Howard believes the nature of the cemetery, unmarked and virtually forgotten, is also indicative of the black slave community. He recently passed along everything he knows of his family’s oral tradition to “Braddock’s True Gold.” He also completed a book his late cousin had begun writing, called “Shades of Grey: A Beginning … The Origin and Development of a Black Family in Fairfax, Virginia,” which is a written account of the Gibson-Parker family’s oral histories.
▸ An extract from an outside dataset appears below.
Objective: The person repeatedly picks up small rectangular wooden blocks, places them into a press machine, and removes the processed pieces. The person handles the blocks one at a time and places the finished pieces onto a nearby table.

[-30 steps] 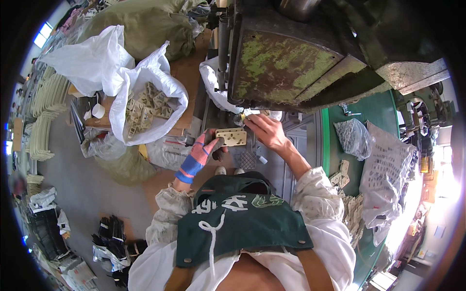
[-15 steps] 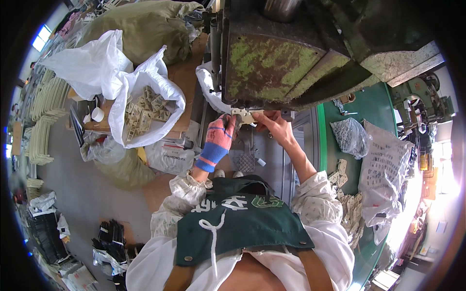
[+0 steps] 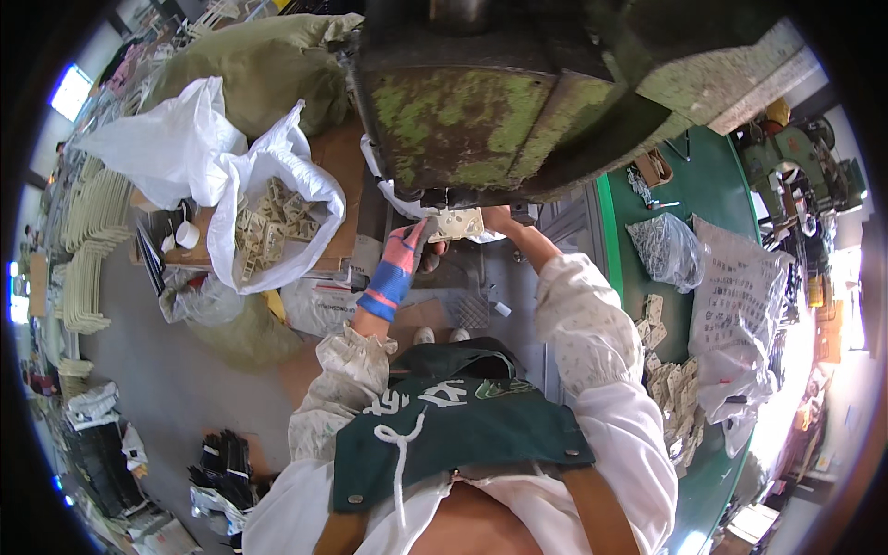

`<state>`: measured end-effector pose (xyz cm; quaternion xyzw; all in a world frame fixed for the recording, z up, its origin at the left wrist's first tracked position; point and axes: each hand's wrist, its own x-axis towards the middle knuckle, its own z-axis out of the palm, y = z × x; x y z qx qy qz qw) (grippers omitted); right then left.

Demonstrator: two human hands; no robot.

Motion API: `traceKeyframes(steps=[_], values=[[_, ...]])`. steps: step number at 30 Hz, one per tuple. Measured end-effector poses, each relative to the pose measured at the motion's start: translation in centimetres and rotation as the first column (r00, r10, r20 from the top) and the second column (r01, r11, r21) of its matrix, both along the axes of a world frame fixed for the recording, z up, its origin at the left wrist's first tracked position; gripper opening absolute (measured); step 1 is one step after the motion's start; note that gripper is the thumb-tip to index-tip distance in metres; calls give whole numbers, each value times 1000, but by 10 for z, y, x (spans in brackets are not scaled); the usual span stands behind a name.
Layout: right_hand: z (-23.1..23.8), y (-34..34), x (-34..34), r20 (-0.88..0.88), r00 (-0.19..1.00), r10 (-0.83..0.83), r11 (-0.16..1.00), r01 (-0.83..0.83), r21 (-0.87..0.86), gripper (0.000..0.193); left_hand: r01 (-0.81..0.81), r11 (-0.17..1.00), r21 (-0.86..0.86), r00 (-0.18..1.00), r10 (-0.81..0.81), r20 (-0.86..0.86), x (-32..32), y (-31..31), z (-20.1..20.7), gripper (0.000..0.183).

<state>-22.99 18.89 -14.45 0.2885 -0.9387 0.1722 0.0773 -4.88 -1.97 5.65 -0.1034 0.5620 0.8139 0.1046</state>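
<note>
My left hand (image 3: 407,254), in a pink and blue striped glove with dark fingers, grips the left end of a cream plate with holes (image 3: 458,225). The plate is just under the front edge of a worn green machine head (image 3: 453,120). At the plate's right end is my bare right hand (image 3: 500,220); its fingers are mostly hidden by the plate and the machine's lower edge, so I cannot tell whether it touches the plate.
On the left, an open white sack (image 3: 319,217) holds many cream plates (image 3: 273,227). More cream plates (image 3: 673,398) lie piled on the green table (image 3: 717,199) at right, beside a clear bag of small metal parts (image 3: 666,252) and a printed plastic sack (image 3: 735,296). A bulky olive sack (image 3: 250,69) stands far left.
The right hand has moved forward and away from its earlier pinch on the plate, its forearm reaching further under the machine. The left hand keeps its grip. The whole view has shifted slightly.
</note>
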Motion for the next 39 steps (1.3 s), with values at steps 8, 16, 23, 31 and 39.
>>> traceKeyframes(steps=[8,16,23,31,39], values=[[87,18,20,469,856,216,896,17,-443,46,-31,998,-60,999,33,36,0,-18,0,33],[194,29,103,597,708,376,406,453,-793,15,-4,1000,19,999,3,44,4,-15,7,28],[272,-23,172,508,832,224,627,276,-729,16,-24,998,-50,1000,24,-8,9,-7,13,28],[266,-54,146,720,669,182,664,457,-592,17,-10,999,36,999,12,-52,9,-10,2,25],[273,-53,143,738,656,157,713,442,-544,16,79,996,52,996,-78,-33,2,-14,1,31]])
AS FOR LOCAL SCHOOLS, Lake Braddock Secondary School is currently in its third year of its three-year renovation project. The high school portion of the school is near completion, with only the music and foreign language departments left for renovation. The middle school section of the school is in the process of its renovation, and Associate Principal Dave Thomas said the entire project has turned out to be better than they had hoped it would be. Construction is scheduled to wrap up by the summer.
Woodson High School’s renovation project bid came in $20 million over budget, so the contract was re-bid in September. A groundbreaking ceremony took place in June, even though the actual construction didn't begin until October. School board members assure the 2009 completion date will not be affected, even though the project began more than three months past schedule.